KKTC'de büyük bir şovla yerleşime açıldığı açıklanan Maraş'a, 1 yılda kim yerleşti, sorusu gündemimizde değil.
Ege'de işgal edilen adalarımız, Ege ve Dedeağaç'taki ABD askeri yığınağı, Yunanistan'ın silahlanma gayretindeki hızı gündemimizde değil.
PYD-YPG-SDG'nin ülkemize yönelik saldırıları ve 'bir gece ansızın gelebiliriz' sözlerini de unuttuk.
Neden? Zayıf düşmüştük! Batı, 'yardım' başlığı altında hemen üzerimize üşüştü.
NATO genel sekreteri Stoltenberg geldi ve Çavuşoğlu'yla görüşmesinin ardından düzenlenen ortak basın toplantısında, "her ikisinin de (İsveç ve Finlandiya) şu aşamada onaylanabileceğini düşündüğünü" belirtti.
Ardından da, 'İsveç'in (ülkemiz için) Mart ayında uluslararası bir bağışçılar konferansı düzenleyeceğini" sözleriyle bir nevi siyasi rüşvet gösterisi yaptı.
ABD Dışişleri Bakanı Blinken geldi.
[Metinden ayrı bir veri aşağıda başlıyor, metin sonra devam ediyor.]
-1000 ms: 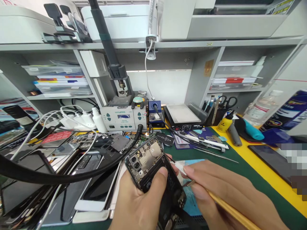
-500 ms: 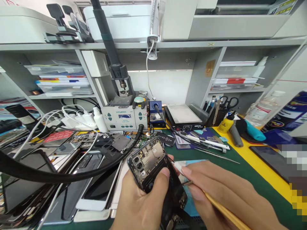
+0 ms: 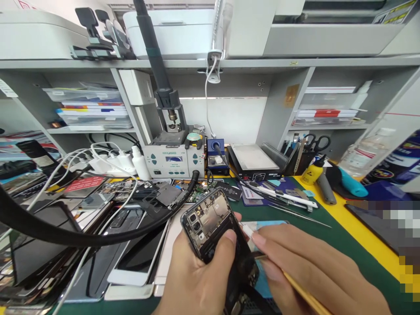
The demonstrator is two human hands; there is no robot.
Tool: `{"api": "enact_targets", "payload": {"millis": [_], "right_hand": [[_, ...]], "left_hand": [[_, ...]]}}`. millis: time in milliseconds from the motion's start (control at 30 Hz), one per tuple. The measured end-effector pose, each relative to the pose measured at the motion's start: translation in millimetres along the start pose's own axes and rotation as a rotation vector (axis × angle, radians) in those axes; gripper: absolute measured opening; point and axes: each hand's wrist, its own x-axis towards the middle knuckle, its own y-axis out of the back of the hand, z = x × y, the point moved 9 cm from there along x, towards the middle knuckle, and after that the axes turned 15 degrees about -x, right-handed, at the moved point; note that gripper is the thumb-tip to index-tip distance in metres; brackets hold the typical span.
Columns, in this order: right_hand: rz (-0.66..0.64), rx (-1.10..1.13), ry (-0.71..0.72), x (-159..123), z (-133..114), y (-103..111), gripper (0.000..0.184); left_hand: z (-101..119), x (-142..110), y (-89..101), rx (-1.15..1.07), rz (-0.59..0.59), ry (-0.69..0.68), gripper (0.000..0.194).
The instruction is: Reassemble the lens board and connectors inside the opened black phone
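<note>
My left hand (image 3: 197, 280) grips an opened smartphone (image 3: 216, 232) with its back cover off, so the camera modules and circuit board show. Its thumb presses across the phone's middle. My right hand (image 3: 311, 271) is closed in a pinch on a thin yellow-handled tool (image 3: 300, 292). The tool's metal tip (image 3: 259, 256) touches the phone's right edge. Under both hands lie a light blue sheet (image 3: 275, 225) and a green mat (image 3: 341, 245).
A thick black hose (image 3: 82, 238) runs from the hot-air station (image 3: 172, 159) across a pile of phones and screens (image 3: 108, 253) on the left. Behind stand a black heating plate (image 3: 251, 159), tweezers (image 3: 295, 213), a scissors holder (image 3: 300, 153), and a yellow bottle (image 3: 310, 173).
The view has shifted, so everything sits slightly further right and lower. My hands keep the same hold on the phone and the tool.
</note>
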Motion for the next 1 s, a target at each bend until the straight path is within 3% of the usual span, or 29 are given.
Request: {"api": "enact_targets", "payload": {"millis": [133,267,467,700,833,1000], "right_hand": [[-0.007,0.054,-0.034,2,0,0,0.041],[-0.031,0.108,-0.078,10,0,-6,0.029],[-0.054,0.160,-0.097,13,-2,-14,0.028],[0.008,0.012,0.055,5,-2,2,0.037],[0.000,-0.054,0.169,10,-9,1,0.032],[-0.013,-0.079,0.163,6,-8,-2,0.031]], "left_hand": [[-2,0,0.8,-0.019,0.004,0.023,0.028],[-1,0,-2.0,-0.039,-0.024,0.012,0.024],[2,1,-0.5,0.010,-0.034,-0.024,0.024],[-4,2,3.8,0.011,-0.027,0.026,0.025],[-2,0,2.3,-0.013,-0.015,0.009,0.027],[-4,-2,1.5,-0.079,0.007,0.030,0.030]]}}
Türkiye'nin terörle mücadelesini desteklediklerini açıkladı. F-16 satışı için kongreyi ikna etmeye çalıştıklarını vurguladı. Yani gönlümüzü aldı.
Ardından da, IŞİD ile mücadele için PKK-YPG'ye ihtiyaçları olduğunun altını çizip, İsveç ve Finlandiya için artık vakit geldiğini vurgulayıp, gitti.
ABD Savunma Bakanı Lloyd Austin ise arkadan dolandı. Önce Erbil'e ardından Bağdat'a giderek malum demokrasi mesajlarını yeniledi. Ve ilk kez bir ABD Genel Kurmak Başkanı sıcak bölgeye geldi.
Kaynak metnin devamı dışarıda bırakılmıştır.